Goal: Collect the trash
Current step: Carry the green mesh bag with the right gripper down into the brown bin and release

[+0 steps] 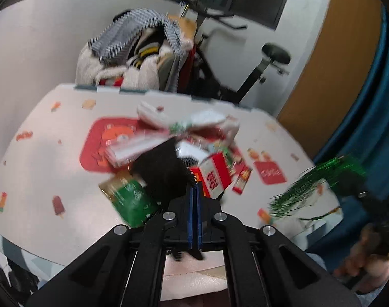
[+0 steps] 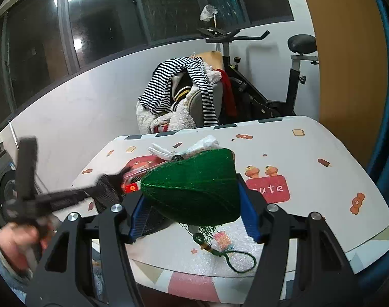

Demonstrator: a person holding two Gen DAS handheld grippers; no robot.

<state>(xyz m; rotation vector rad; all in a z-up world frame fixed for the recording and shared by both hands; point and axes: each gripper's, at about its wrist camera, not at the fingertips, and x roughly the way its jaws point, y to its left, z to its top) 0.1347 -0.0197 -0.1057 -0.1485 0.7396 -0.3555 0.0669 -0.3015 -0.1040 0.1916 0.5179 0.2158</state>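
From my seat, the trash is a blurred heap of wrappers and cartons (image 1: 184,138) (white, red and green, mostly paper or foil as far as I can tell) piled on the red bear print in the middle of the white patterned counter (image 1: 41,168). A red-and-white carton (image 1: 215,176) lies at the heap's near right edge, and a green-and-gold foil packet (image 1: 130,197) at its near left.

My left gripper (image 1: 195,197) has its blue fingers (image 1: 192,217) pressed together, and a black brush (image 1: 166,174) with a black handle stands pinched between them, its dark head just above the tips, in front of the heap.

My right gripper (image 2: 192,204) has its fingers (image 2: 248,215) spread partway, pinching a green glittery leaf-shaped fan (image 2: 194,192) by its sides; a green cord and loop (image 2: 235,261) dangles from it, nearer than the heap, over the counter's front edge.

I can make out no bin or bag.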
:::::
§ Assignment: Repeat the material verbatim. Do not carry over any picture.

§ Exercise answer:
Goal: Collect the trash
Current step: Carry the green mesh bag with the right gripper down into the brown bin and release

[+0 steps] 
[+0 steps] 

Demonstrator: a person holding two Gen DAS handheld grippers; no robot.

<state>(xyz m; rotation vector rad; all in a z-up world frame fixed for the recording and shared by both hands; point and axes: each gripper's, at about its wrist camera, not at the fingertips, and x roughly the way its jaws point, y to its left, z to its top) 0.1347 -0.0197 -0.1057 -0.1485 0.7396 -0.3555 0.0669 -0.3015 -0.1040 0.1916 0.5179 0.2158</state>
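From my seat, the trash is a blurred heap of wrappers and cartons (image 1: 184,138) (white, red and green, mostly paper or foil as far as I can tell) piled on the red bear print in the middle of the white patterned counter (image 1: 41,168). A red-and-white carton (image 1: 215,176) lies at the heap's near right edge, and a green-and-gold foil packet (image 1: 130,197) at its near left.

My left gripper (image 1: 195,197) has its blue fingers (image 1: 192,217) pressed together, and a black brush (image 1: 166,174) with a black handle stands pinched between them, its dark head just above the tips, in front of the heap.

My right gripper (image 2: 192,204) has its fingers (image 2: 248,215) spread partway, pinching a green glittery leaf-shaped fan (image 2: 194,192) by its sides; a green cord and loop (image 2: 235,261) dangles from it, nearer than the heap, over the counter's front edge.

I can make out no bin or bag.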

Besides this answer, the exercise requires nothing else.